Forest Associations.-Public sentiment in favour of the protection of forests is now widespread and increasingly effective throughout the United States. As the general understanding of the objects and methods of forestry becomes clearer, the tendency, formerly very marked, to confound ornamental tree planting and botanical matters with forestry proper is rapidly growing less. At the same time, the number and activity of associations dealing with forest matters is increasing with notable rapidity. There are now about thirty such associations in the United States. One of these, the Society of American Foresters, is composed exclusively of professional foresters. The American Forestry Association is the oldest and largest. It has been influential in preparing the ground work of popular interest in forestry, and especially in advocating and securing the adoption of the federal forest reservation policy, the most important step yet taken by the national government. It publishes as its organ a monthly magazine called Forestry and Irrigation. The Pennsylvania Forestry Association has been instrumental in placing that state in the forefront of forest progress. Its organ is a bi-monthly publication called Forest Leaves. Other states which have associations or societies of special influence in forest matters are California, Massachusetts, Minnesota, Colorado, New Hampshire, Georgia and Oregon. Arbor Day, instituted in Nebraska in 1872 as a day for shade-tree planting by farmers who had settled on the treeless prairies, has been taken up as a means of interesting school children in the planting of trees, and has spread until it is now observed in every state and territory. It continues to serve an admirable purpose.
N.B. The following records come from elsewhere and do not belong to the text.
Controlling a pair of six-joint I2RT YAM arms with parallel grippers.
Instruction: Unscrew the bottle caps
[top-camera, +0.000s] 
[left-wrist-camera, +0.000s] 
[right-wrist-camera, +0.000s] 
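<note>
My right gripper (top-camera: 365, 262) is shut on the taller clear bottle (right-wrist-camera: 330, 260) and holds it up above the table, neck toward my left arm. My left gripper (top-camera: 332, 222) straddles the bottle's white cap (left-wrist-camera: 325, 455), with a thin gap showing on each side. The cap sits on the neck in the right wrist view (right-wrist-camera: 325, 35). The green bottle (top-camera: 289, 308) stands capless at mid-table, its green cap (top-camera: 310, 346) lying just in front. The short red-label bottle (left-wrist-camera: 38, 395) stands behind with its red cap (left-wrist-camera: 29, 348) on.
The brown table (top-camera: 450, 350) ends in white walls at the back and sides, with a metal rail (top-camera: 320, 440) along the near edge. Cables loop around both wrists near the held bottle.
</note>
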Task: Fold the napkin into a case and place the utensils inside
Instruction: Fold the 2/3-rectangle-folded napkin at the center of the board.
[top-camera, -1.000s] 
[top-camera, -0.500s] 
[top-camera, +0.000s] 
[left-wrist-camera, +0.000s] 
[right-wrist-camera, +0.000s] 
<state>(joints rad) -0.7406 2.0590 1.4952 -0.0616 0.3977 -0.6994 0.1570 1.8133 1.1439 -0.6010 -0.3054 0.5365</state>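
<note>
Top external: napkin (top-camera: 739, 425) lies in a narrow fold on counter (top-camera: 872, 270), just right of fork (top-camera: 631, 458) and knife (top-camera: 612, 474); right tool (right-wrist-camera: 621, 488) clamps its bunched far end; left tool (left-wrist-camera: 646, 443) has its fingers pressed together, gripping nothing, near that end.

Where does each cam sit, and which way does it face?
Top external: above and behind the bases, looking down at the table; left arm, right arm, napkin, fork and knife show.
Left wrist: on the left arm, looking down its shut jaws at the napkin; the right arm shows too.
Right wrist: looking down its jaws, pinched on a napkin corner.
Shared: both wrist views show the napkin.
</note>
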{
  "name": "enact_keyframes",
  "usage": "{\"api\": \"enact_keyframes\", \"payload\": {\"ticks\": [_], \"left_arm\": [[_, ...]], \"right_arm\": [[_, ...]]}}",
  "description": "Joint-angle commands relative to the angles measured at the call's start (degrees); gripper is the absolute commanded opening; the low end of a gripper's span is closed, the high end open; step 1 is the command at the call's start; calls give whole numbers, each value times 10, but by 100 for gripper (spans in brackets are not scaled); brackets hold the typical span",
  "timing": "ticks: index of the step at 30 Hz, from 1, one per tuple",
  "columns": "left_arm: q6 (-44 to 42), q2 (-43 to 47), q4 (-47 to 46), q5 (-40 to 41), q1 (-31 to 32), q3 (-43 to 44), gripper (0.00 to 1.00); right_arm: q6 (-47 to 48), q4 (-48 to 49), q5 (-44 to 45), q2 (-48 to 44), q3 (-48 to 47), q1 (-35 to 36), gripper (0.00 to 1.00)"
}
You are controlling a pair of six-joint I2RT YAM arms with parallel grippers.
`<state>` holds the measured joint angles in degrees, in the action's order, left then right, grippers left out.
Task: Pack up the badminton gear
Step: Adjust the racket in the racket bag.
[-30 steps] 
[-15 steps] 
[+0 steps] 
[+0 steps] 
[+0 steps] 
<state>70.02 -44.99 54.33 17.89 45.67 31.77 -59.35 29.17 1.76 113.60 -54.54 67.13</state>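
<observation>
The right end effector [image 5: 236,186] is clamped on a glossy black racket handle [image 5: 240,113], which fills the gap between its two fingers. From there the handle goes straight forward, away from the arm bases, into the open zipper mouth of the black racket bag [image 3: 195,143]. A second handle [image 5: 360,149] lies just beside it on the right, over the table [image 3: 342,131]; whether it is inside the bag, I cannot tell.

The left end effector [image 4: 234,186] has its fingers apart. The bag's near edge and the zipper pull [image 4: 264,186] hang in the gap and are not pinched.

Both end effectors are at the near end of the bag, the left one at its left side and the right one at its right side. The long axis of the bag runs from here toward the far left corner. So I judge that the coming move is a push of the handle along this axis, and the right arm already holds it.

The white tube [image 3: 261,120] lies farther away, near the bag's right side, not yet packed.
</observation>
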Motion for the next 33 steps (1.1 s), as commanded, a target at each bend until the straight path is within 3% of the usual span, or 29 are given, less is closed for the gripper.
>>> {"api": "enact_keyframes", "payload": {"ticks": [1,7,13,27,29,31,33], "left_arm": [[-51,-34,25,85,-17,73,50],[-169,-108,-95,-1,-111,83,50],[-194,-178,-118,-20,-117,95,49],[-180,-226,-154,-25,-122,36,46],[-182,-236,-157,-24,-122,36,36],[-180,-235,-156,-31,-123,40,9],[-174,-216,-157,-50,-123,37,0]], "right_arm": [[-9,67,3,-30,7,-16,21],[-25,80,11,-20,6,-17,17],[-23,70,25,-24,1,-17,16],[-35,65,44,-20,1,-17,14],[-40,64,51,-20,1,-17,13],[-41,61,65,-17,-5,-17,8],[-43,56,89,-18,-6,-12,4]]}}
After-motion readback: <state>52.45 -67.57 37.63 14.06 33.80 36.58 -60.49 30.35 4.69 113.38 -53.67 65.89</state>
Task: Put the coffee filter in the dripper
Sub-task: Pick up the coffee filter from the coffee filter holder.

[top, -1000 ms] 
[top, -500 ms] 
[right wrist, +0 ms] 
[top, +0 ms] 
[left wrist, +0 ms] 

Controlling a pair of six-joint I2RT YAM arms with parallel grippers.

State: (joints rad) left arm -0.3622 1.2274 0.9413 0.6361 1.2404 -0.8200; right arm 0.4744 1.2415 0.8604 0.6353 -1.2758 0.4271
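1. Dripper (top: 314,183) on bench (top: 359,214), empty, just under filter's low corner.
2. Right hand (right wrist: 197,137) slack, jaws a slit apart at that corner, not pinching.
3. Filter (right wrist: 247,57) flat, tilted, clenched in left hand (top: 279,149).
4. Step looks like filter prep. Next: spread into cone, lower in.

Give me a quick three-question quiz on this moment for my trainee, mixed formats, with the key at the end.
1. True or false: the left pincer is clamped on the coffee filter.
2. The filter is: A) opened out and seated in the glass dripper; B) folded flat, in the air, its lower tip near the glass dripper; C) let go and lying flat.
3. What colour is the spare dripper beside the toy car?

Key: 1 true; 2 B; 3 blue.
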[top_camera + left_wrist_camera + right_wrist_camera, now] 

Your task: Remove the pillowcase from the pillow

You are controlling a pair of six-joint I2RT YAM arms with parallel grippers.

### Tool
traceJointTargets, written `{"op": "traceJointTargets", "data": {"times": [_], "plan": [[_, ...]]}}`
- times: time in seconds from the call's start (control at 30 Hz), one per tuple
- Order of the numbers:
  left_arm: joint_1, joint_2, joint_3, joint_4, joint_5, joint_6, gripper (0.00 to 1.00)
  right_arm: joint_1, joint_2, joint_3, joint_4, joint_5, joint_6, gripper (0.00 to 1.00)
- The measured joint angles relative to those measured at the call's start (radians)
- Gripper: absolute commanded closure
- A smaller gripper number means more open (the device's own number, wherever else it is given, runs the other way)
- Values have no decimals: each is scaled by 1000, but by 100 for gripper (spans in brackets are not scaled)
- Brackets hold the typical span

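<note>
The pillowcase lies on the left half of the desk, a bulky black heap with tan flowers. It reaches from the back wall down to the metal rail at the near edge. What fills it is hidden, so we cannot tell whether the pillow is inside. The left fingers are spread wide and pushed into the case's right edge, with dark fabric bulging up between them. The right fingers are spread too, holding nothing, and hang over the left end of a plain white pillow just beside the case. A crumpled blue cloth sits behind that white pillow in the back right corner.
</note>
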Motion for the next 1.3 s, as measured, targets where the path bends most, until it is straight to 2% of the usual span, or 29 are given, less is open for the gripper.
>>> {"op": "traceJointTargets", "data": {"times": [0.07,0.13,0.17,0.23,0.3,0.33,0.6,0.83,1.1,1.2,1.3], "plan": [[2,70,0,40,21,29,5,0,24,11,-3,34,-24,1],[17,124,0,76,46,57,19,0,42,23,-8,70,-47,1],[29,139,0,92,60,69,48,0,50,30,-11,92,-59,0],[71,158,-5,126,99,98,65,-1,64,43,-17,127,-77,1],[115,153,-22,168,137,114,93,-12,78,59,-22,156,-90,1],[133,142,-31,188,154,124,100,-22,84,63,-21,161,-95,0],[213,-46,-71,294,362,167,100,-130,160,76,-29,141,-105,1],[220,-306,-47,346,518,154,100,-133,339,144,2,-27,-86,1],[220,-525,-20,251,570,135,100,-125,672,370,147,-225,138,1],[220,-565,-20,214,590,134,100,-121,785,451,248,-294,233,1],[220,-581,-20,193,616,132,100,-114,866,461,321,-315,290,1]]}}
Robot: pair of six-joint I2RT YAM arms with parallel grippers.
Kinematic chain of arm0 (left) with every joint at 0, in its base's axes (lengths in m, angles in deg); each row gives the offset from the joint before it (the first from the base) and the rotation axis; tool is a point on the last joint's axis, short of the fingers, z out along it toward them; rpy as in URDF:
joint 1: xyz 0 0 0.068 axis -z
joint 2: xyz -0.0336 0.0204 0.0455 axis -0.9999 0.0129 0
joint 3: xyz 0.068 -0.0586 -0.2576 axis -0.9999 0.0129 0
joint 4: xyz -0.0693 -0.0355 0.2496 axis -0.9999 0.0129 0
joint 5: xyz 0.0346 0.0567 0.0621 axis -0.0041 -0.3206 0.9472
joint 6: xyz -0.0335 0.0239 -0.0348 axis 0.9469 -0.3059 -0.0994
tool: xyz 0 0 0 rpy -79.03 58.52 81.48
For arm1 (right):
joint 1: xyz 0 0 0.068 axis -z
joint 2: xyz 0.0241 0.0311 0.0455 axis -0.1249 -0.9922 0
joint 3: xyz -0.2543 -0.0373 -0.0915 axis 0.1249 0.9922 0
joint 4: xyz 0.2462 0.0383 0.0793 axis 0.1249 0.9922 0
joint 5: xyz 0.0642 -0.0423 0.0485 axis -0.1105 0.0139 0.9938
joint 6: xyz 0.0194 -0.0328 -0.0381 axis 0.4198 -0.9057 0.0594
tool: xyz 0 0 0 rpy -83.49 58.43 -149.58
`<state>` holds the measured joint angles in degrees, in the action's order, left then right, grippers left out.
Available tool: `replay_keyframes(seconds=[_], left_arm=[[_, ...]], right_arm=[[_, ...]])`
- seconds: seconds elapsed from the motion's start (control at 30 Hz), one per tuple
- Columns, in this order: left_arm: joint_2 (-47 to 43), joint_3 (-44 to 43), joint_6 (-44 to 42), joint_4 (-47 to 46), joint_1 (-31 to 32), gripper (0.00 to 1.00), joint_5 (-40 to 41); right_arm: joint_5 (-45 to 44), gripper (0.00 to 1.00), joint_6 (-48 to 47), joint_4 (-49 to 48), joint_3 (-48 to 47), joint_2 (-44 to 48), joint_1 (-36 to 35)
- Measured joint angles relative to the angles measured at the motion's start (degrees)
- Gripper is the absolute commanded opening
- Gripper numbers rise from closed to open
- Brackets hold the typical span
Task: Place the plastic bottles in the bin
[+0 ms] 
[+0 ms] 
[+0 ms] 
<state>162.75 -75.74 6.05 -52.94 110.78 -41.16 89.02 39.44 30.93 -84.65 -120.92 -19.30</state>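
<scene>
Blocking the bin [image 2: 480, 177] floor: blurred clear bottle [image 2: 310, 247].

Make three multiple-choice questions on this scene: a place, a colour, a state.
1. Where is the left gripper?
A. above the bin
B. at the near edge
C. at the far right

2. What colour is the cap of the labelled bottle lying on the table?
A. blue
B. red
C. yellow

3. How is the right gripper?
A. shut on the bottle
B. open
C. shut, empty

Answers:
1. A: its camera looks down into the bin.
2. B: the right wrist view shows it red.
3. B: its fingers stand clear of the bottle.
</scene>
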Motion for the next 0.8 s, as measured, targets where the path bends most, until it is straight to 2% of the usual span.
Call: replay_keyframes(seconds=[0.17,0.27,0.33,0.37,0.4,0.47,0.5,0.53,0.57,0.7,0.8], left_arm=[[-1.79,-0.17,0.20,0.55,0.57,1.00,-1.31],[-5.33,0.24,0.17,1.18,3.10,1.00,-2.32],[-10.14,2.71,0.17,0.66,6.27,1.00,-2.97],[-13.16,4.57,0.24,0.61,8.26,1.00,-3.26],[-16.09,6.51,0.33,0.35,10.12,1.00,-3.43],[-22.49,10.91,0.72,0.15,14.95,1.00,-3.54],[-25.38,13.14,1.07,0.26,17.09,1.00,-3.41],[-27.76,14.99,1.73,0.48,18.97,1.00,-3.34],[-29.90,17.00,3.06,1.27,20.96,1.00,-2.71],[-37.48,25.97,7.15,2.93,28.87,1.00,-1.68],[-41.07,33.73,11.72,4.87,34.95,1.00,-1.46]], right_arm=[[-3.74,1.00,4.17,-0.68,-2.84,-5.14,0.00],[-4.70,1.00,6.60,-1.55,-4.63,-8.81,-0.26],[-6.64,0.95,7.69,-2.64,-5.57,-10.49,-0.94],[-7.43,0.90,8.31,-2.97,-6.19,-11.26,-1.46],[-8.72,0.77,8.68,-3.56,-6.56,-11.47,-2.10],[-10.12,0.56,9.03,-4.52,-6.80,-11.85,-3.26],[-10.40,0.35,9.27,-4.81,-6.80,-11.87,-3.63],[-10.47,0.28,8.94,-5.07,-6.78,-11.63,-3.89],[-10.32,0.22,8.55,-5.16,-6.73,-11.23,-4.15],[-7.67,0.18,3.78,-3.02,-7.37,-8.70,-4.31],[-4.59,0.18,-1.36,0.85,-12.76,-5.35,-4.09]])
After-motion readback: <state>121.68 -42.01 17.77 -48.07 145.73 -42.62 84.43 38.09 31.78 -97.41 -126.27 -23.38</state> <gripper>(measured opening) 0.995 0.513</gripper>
capital of $222,294,000 and employed 132,030 persons whose wages were $66,434,000.

All the operations of the lumber trade in the United States are controlled, and to no small degree determined, by the peculiar unit of measure which has been adopted. This unit, the boardfoot, is generally defined as a board one foot long, one foot wide and one inch thick, but in reality it is equivalent to 144 cub. in. of manufactured lumber in any form. To purchase logs by this measure one must first know about what each log will yield in one-inch boards. For this purpose a scale or table is used, which gives the contents of logs of various diameters and lengths in board feet. Under such a standard the purchaser pays for nothing but the saleable lumber in each log, the inevitable waste in slabs and sawdust costing him nothing.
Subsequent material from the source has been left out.